Susan Olmsted

Photo by Imani Khayyam.

Cathead Distillery Marketing Manager Susan Olmsted says one of the reasons she has always been drawn to small business is because the people in it have to rely on each other more than in larger businesses.

"It gives you a little bit more of responsibility, too, just because a lot more is expected of you," she says.

The Hattiesburg native went to the University of Mississippi, receiving her bachelor's degree in dietetics and nutrition in 2010. She moved to Jackson and began working for Brandon medical-supply company Total Health Care Solutions.

In 2012, Olmsted moved to Charleston, S.C. for her husband Blake's job and began working for clothing designer Billy Reid. Through doing events for the designer, who was a member of the Southern Foodways Alliance at the University of Mississippi, she got to know regional and local chefs, and also met Sanders Monsees, a Cathead Distillery sales representative for South Carolina. As she worked more and more with Monsees for events, she got to know the brand.
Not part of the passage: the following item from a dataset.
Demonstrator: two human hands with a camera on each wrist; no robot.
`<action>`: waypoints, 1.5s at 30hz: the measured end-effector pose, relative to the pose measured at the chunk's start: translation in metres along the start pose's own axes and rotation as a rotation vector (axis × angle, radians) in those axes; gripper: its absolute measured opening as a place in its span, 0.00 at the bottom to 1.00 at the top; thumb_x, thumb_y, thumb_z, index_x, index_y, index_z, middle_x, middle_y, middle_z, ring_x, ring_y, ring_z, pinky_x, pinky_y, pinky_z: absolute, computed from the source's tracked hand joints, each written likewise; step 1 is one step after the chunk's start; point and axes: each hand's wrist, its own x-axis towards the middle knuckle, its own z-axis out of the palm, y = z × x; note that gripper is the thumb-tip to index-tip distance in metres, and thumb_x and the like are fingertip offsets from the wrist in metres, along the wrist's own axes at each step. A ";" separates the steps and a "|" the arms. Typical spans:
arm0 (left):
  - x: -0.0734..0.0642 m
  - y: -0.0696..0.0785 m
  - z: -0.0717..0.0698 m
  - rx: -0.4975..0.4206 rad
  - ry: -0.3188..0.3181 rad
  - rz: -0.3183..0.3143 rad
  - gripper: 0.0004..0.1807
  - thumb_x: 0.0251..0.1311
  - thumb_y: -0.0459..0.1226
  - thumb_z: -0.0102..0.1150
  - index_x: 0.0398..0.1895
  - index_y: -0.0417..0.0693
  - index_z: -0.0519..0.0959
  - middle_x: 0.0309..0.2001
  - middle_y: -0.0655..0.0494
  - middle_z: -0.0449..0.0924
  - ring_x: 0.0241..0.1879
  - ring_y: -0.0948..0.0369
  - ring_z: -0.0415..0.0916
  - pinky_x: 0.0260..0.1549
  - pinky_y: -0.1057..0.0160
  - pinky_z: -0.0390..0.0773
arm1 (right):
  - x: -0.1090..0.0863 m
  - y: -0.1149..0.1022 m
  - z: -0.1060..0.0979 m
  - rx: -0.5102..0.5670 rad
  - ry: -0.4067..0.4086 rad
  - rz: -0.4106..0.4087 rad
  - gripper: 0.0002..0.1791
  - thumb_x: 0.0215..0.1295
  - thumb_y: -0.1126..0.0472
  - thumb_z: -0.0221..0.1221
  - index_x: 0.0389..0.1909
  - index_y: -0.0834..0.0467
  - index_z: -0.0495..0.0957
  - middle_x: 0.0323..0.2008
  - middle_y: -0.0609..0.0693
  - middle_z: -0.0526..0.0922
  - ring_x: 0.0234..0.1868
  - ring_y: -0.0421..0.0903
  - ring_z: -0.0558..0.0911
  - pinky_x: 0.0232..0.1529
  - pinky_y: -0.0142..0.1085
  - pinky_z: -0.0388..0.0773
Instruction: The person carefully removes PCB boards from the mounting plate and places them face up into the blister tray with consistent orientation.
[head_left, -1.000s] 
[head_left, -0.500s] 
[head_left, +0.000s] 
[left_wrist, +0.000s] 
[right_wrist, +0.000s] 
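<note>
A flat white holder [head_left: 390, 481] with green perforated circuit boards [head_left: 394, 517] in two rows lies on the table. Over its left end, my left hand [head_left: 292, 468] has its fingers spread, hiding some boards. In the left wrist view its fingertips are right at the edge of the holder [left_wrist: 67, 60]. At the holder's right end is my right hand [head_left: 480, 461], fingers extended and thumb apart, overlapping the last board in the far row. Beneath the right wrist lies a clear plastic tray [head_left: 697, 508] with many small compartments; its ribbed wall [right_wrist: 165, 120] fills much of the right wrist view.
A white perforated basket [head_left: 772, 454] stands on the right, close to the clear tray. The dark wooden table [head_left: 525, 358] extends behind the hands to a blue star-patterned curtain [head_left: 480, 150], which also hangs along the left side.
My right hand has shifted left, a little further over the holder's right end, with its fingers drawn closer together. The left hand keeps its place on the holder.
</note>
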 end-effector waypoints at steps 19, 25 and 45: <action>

"When I found out I was moving back to Mississippi, I called Sanders ... and said 'Look, this is a really cool company, and it's something that I want to be a part of,'" she says. "... It really wasn't necessarily the vodka industry as much as it was the SFA environment," Olmsted says.

"I really didn't want to move or leave Charleston, so it was really about finding that common denominator that connected me to the people that I had known and grown to love in Charleston that were all part of the SFA, and it connected me to (Austin Evans and Richard Patrick, owners of Cathead), and they were also part of the SFA, so it allowed me to keep the same base and group of people that I loved while moving states and starting a new job."

Olmsted, 28, jokes that her job title means "anything goes."

"Everyone wears a lot of hats in this company," she says. As the distillery's marketing manager, her primary job duties are handling events, tours and tastings, and anything else that has to happen in or around the building.

Olmsted says that moving from Gluckstadt to downtown Jackson has increased Cathead's exposure to both Jackson and the 14 states the company targets.

"Really, being in this space and allowing people to come in and see it and feel it and get to know us, who we are as a company and a brand ... it forms some sort of attachment," she says. "People feel like they're a part of it once they've been here."